§ **Exercise directions**
Output every line below as it stands, dropping only the images.

§ **Dataset excerpt**

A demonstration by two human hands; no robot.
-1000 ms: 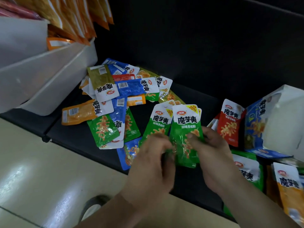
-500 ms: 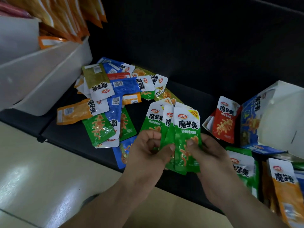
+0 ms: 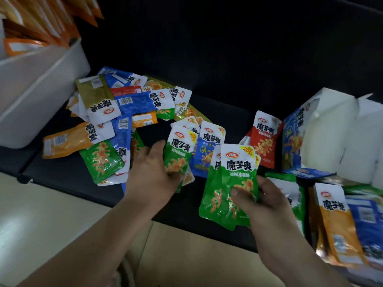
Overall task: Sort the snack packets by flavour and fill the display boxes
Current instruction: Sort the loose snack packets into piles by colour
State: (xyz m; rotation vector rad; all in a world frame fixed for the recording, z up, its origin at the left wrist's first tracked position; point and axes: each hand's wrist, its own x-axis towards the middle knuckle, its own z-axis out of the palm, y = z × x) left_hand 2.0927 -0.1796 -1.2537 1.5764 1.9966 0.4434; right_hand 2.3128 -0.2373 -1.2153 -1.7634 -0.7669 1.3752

§ **Output for this task**
A demonstration by two human hands; no robot.
-1000 ms: 
-500 ms: 
+0 ms: 
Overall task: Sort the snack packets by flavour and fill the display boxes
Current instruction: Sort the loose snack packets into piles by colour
State: (xyz m; rotation vector rad; all in a world frame fixed for the recording, z up, its origin at the left wrist's first tracked position; point and axes: each hand's wrist, its own x-axis towards the middle knuckle, its own z-axis out of the palm, y = z × x) left_hand 2.0927 -0.1796 -1.2537 1.5764 1.9966 0.4434; right_hand 2.3128 -0.2373 -1.2153 -1.7634 -0.7669 1.3752

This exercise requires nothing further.